▸ Task to complete: Print every entry, word for word, and skip the images.

▸ Recorded information:

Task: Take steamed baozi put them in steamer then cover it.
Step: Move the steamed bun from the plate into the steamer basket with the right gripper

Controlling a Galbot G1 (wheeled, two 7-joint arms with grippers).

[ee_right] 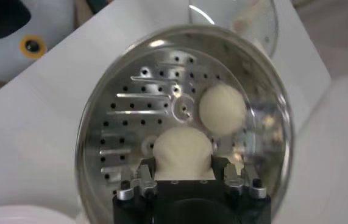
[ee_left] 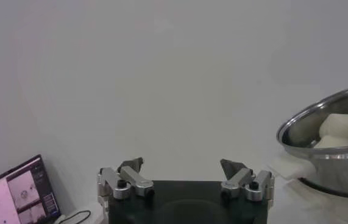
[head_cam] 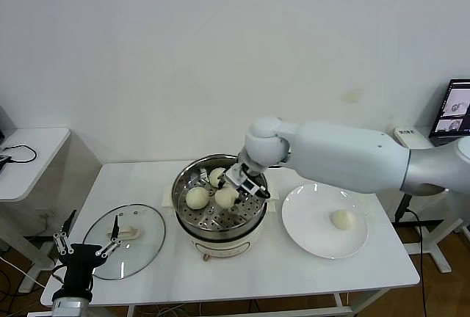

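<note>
A white desk (head_cam: 242, 273) stands against a pale wall. Near its middle sits the steamer (head_cam: 192, 218) — a shiny steel basket with a perforated floor on a cream-white pot base. Three steamed baozi lie inside it: one toward the desk's left edge (head_cam: 197, 197), one toward the back edge (head_cam: 216, 176), and a third (head_cam: 226, 197) on the side nearer the right edge.

The right claw (head_cam: 239, 193) reaches down into the steamer from the desk's right side on a long white arm. The right wrist view shows the right claw (ee_right: 184, 181) clamped on a baozi (ee_right: 183, 153), one finger on each side of the bun, low over the perforated floor. Another baozi (ee_right: 222, 108) rests just beside it, close but apart.

A fourth baozi (head_cam: 342, 219) sits on a flat white plate (head_cam: 308, 232) between the steamer and the desk's right edge.

The cover (head_cam: 143, 240) — a clear glass lid with a cream-white handle — lies flat near the desk's front-left corner, off the steamer.

The left claw (head_cam: 82, 243) hangs at the desk's front-left corner, beside the cover, with its fingers spread wide apart and nothing between them. In the left wrist view its fingertips (ee_left: 133, 164) stand well apart, and the steamer's rim (ee_left: 320, 119) shows off to one side.
</note>
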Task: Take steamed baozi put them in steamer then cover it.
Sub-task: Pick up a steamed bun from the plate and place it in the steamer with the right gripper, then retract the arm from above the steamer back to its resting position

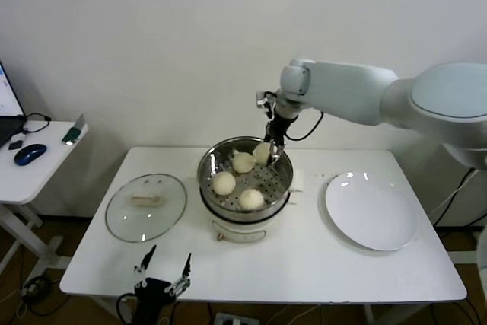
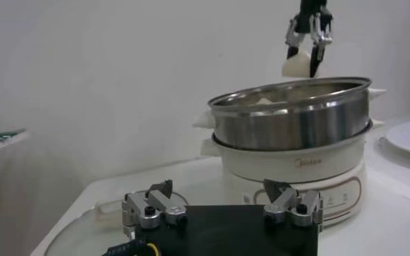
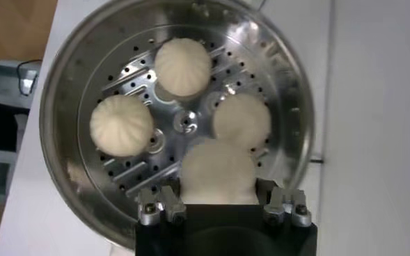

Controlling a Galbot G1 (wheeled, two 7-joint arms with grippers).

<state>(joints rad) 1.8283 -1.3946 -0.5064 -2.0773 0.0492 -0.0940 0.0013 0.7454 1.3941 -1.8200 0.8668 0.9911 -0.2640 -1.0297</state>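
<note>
1. The fourth steamed baozi [image 1: 262,152] is pinched between the fingers of the right gripper [image 1: 273,147], just above the back rim of the steamer [image 1: 213,202], a little right of centre in the head view. It is held over the one open patch of the perforated tray [image 3: 131,69], so it would probably drop in without landing on another bun.

2. Three baozi already sit on the tray: one at the back [image 1: 243,162], one at the left [image 1: 224,183], one at the front [image 1: 251,199]. In the right wrist view the held bun [image 3: 217,172] fills the lower centre, between the clenched jaws.

3. The steamer stands at the middle of the white table [image 1: 304,264], within reach of both arms.

4. The white plate [image 1: 370,211] at centre right holds no buns, which suggests this is the last one to load.

5. The clear glass lid [image 1: 145,207] lies flat at centre left, handle up, beside the steamer, ready for covering.

6. The left gripper [image 1: 163,275] waits at the bottom left edge, jaws spread and holding nothing, near the lid it would likely lift next.
</note>
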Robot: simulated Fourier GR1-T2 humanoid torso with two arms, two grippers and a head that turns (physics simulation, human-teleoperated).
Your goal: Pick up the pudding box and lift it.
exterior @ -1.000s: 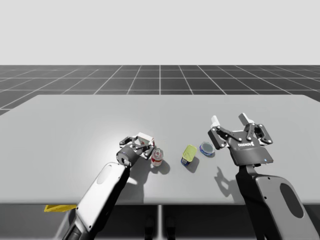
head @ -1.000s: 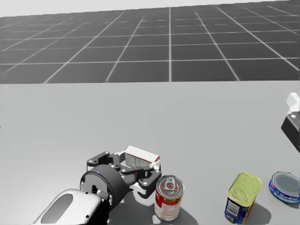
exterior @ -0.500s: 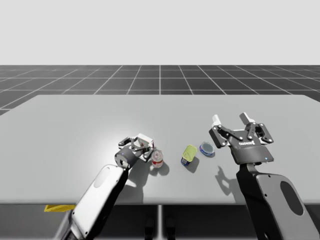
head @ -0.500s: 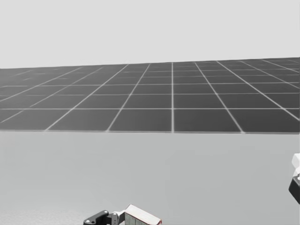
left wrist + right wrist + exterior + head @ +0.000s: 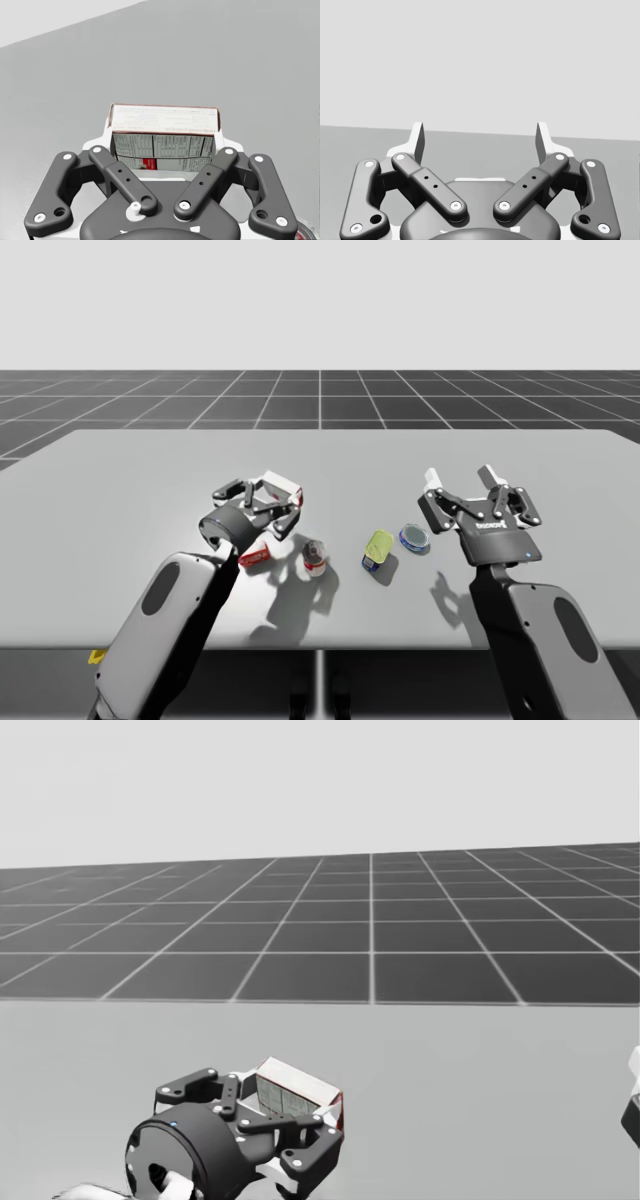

▸ Your response:
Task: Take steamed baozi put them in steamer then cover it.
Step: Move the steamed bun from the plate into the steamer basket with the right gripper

Controlling a Galbot G1 (wheeled, two 7-joint arms with grippers).

[ee_right] 
[ee_left] 
[head_cam] 

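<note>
A white desk (head_cam: 242, 273) stands against a pale wall. Near its middle sits the steamer (head_cam: 192, 218) — a shiny steel basket with a perforated floor on a cream-white pot base. Three steamed baozi lie inside it: one toward the desk's left edge (head_cam: 197, 197), one toward the back edge (head_cam: 216, 176), and a third (head_cam: 226, 197) on the side nearer the right edge.

The right claw (head_cam: 239, 193) reaches down into the steamer from the desk's right side on a long white arm. The right wrist view shows the right claw (ee_right: 184, 181) clamped on a baozi (ee_right: 183, 153), one finger on each side of the bun, low over the perforated floor. Another baozi (ee_right: 222, 108) rests just beside it, close but apart.

A fourth baozi (head_cam: 342, 219) sits on a flat white plate (head_cam: 308, 232) between the steamer and the desk's right edge.

The cover (head_cam: 143, 240) — a clear glass lid with a cream-white handle — lies flat near the desk's front-left corner, off the steamer.

The left claw (head_cam: 82, 243) hangs at the desk's front-left corner, beside the cover, with its fingers spread wide apart and nothing between them. In the left wrist view its fingertips (ee_left: 133, 164) stand well apart, and the steamer's rim (ee_left: 320, 119) shows off to one side.
</note>
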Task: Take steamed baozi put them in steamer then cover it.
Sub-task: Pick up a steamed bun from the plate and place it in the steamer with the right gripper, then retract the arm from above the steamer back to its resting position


Controlling a Galbot G1 (wheeled, two 7-joint arms with grippers).

<state>(joints rad) 1.8283 -1.3946 -0.5064 -2.0773 0.0492 -0.0940 0.0013 0.7454 1.3941 -1.8200 0.8668 0.9911 -0.2640 -1.0297</state>
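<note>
1. The fourth steamed baozi [image 1: 262,152] is pinched between the fingers of the right gripper [image 1: 273,147], just above the back rim of the steamer [image 1: 213,202], a little right of centre in the head view. It is held over the one open patch of the perforated tray [image 3: 131,69], so it would probably drop in without landing on another bun.

2. Three baozi already sit on the tray: one at the back [image 1: 243,162], one at the left [image 1: 224,183], one at the front [image 1: 251,199]. In the right wrist view the held bun [image 3: 217,172] fills the lower centre, between the clenched jaws.

3. The steamer stands at the middle of the white table [image 1: 304,264], within reach of both arms.

4. The white plate [image 1: 370,211] at centre right holds no buns, which suggests this is the last one to load.

5. The clear glass lid [image 1: 145,207] lies flat at centre left, handle up, beside the steamer, ready for covering.

6. The left gripper [image 1: 163,275] waits at the bottom left edge, jaws spread and holding nothing, near the lid it would likely lift next.
</note>
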Robot: simulated Fourier GR1-T2 humanoid torso with two arms, two grippers and a head that turns (physics simulation, human-teleoperated).
Your goal: Pick up the pudding box and lift it.
exterior @ -1.000s: 
head @ -1.000s: 
exterior @ -0.500s: 
head @ -0.500s: 
left wrist + right wrist + exterior + head @ +0.000s: 

This answer leaves nothing further to address.